I am using FURIA rule induction algorithm in my thesis for inducing rules from a multi-class neural network, and I want to ask for your help to understand the FURIA output.
1. Two images below (please see hyperlinks) represent FURIA outputs for a 'talk.politics.guns' class from the 20 newsgroups scikit-learn dataset. The interesting part is that both outputs are produced by one model with the same hyperparameters. The top image is the result of the first optimisation step, and the bottom image is the result of the second optimisation step.

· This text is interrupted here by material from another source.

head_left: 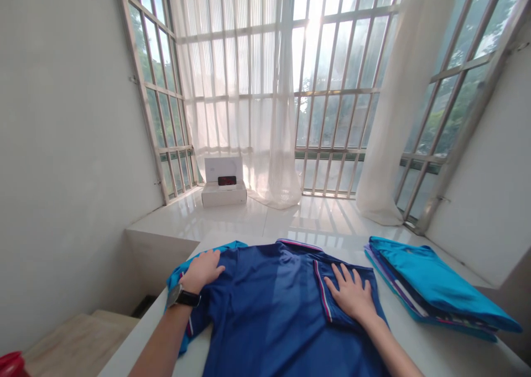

My question is, how can these outputs be so different from each other? Can I achieve more consistent behaviour?
2. Does anyone know why FURIA counts every "=> text_class=talk.politics.guns (CF = 0.0)" OR "=> text_class=merged (CF = 0.0)" as a separate rule (especially when CF = 0)? CF refers to a certainty factor of a rule.
3. Does anyone know what does " => text_class=merged (CF = 0.0)" mean? What does FURIA exactly do here?
4. If a rule states that "(israel = 0) and (serdar = 0) and (arab = 0) => text_class=merged (CF = 0.91)", how can CF be equal to 0.91 when there are no correlation between features values and the probability of the class?
5. I want to compare the interpretability of FURIA and RIPPER-k rule induction algorithms using the F-score/Fidelity score as an evaluation metric. I hypothesise that FURIA should be better than RIPPER-k (achieve higher F-score) since it provides independent rules as opposed to hierarchical rules. With that said, in all my experiments FURIA achieves a higher precision score, but a much lower recall score and therefore its F-score is always below RIPPER-k F-score.
Does anyone know what could be the reason for that?
I hope that someone can help to answer these questions. Thank you in advance.